IN-PERSON: Applying Education

Teaching and Learning Conference
Use of Twitter as a Dispositional Tol for Teachers During the Shift to Emergency Remote Learning
B. Ray
11:15 am - 12:45 pm

Abstract

Exploratory research examined teachers’ use of social media as a dispositional tool during the early, transitional weeks of the COVID-19 pandemic (March 11, 2020 to April 15, 2020 timeframe). A blend of phenomenology, content analysis, and historical inquiry was used to identify and examine a set of Twitter hashtags associated with emergency online teaching. These hashtags served as the case for the study. Results of previous research (Ray & Ntuli, 2022) resulted in the grouping of tweets based on whether they belonged to the knowledge, skill, or dispositional domain. This presentation will examine the largest theme identified, the dispositional domain, along with its sub-themes. The theme and its sub-themes will be visualized allowing for both explanation and exploration of the data. Anonymous examples of tweets demonstrating alignment with the dispositional theme and its sub-themes will be shared as well.
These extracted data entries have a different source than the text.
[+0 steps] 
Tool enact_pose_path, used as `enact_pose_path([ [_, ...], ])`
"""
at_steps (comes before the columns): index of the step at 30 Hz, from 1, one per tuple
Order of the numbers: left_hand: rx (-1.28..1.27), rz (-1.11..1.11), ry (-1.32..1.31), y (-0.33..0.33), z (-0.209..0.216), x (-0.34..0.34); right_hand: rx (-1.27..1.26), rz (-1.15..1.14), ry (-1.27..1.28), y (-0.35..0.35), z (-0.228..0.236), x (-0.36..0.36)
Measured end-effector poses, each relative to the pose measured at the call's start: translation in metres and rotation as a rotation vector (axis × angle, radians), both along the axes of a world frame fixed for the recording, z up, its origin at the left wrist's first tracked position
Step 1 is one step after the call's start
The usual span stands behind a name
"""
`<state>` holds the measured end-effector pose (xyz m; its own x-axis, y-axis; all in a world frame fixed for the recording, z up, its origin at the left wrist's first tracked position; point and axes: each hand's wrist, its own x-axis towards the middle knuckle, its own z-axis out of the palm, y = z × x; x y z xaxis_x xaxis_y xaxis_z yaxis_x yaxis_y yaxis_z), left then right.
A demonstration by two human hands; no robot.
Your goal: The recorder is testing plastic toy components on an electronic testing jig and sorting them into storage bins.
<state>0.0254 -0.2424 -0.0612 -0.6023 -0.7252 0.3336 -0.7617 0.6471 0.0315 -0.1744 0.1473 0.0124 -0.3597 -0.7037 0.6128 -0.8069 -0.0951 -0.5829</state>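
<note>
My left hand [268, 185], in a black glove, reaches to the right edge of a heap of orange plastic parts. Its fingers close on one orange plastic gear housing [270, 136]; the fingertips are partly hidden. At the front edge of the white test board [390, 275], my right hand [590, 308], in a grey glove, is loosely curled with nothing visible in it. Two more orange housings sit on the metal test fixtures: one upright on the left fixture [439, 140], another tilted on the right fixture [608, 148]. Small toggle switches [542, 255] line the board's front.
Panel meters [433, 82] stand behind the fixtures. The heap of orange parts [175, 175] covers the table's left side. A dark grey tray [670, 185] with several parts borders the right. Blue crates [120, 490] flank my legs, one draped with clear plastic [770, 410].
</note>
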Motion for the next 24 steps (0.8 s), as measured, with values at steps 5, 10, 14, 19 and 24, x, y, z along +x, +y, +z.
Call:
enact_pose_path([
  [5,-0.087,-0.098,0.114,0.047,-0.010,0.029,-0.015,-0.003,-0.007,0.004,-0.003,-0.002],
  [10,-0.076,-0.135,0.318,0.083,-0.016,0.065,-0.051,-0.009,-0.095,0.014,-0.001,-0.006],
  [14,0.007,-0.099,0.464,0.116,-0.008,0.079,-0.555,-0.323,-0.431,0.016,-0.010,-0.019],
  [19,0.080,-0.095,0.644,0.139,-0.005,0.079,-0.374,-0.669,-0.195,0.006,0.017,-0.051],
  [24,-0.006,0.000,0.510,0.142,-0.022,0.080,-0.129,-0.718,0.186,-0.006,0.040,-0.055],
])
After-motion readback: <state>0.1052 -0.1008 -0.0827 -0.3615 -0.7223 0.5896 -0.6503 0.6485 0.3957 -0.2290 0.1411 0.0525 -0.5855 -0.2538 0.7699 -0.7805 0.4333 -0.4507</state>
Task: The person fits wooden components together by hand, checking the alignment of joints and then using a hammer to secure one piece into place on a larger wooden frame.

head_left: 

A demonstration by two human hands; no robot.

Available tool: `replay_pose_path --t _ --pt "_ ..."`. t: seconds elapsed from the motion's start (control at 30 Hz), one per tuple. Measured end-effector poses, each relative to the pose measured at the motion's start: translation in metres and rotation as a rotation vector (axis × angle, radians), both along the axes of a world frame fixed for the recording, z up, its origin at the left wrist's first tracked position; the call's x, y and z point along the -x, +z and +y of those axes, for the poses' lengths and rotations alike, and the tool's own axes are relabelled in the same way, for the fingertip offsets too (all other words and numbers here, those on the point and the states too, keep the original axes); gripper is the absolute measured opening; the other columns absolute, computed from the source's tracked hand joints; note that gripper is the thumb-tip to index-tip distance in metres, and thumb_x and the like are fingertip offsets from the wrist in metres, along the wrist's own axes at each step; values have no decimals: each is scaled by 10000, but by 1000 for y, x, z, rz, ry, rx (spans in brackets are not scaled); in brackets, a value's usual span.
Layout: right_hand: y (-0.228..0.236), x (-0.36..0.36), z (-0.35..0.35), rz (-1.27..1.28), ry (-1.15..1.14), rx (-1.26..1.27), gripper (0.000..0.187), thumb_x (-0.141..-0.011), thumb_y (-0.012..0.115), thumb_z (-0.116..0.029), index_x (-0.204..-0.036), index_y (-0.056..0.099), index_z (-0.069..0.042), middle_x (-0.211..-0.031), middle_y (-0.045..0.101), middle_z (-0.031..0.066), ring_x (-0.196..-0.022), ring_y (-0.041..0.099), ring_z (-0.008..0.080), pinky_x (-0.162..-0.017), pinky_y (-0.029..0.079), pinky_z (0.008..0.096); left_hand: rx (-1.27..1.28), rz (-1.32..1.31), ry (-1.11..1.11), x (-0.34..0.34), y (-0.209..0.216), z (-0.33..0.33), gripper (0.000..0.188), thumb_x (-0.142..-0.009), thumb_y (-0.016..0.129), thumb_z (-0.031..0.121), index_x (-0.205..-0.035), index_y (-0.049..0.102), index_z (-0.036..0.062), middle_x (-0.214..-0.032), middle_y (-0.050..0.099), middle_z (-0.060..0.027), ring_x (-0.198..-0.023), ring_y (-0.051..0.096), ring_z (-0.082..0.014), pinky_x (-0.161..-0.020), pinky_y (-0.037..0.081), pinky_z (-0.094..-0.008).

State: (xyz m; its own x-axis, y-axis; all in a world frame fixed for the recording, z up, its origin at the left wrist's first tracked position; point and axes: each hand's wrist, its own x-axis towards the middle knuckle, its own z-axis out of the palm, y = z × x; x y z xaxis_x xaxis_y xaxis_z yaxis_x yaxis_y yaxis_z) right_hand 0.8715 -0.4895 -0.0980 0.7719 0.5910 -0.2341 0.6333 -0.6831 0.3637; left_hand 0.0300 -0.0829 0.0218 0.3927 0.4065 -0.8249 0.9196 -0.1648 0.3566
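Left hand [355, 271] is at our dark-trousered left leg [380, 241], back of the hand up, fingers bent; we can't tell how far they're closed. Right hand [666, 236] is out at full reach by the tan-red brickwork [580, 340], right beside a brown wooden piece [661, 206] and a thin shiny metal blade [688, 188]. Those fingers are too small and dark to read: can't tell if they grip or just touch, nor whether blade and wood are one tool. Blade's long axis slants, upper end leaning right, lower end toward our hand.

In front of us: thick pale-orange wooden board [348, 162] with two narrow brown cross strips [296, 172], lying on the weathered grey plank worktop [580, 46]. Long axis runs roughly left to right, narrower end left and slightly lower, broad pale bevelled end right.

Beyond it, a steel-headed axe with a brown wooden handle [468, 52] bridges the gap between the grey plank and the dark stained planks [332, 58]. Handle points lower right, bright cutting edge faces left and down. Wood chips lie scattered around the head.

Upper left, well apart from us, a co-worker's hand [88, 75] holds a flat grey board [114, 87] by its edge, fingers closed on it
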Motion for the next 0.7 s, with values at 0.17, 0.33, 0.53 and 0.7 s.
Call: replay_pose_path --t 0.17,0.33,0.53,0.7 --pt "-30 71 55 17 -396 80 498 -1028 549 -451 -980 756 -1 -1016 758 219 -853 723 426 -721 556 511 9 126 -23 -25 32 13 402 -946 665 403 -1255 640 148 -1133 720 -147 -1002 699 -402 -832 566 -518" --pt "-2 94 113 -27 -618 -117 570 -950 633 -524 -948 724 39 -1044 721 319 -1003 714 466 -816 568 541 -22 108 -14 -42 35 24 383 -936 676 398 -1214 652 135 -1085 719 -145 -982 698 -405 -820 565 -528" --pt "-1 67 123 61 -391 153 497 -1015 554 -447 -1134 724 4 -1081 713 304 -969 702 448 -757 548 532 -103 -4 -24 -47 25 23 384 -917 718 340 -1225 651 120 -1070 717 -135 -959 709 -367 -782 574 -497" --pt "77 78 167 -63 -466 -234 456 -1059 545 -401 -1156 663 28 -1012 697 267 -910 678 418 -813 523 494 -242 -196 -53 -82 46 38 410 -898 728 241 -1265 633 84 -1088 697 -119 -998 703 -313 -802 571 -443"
Discussion and conclusions will be of interest to teachers, administrators, and other educational stakeholders interested in teacher dispositions and pandemic impacts on those dispositions. The presentation also will be useful for instructional technologists, policy makers, and others interested in learning more about these issues, including whether and to what extent teachers’ dispositional use of Twitter reflected the evolving situation in schools during the early pandemic era.

Biography

Beverly B. Ray, Ph.D. previously taught secondary level social studies in the United States and has provided technology professional development to teachers in the United States and around the world since 1997. Her areas of research include Current and emerging technologies, including reflective use of social media, integration of STEM and coding into K-12 instruction; social studies and technology integration; and game-based learning and instruction.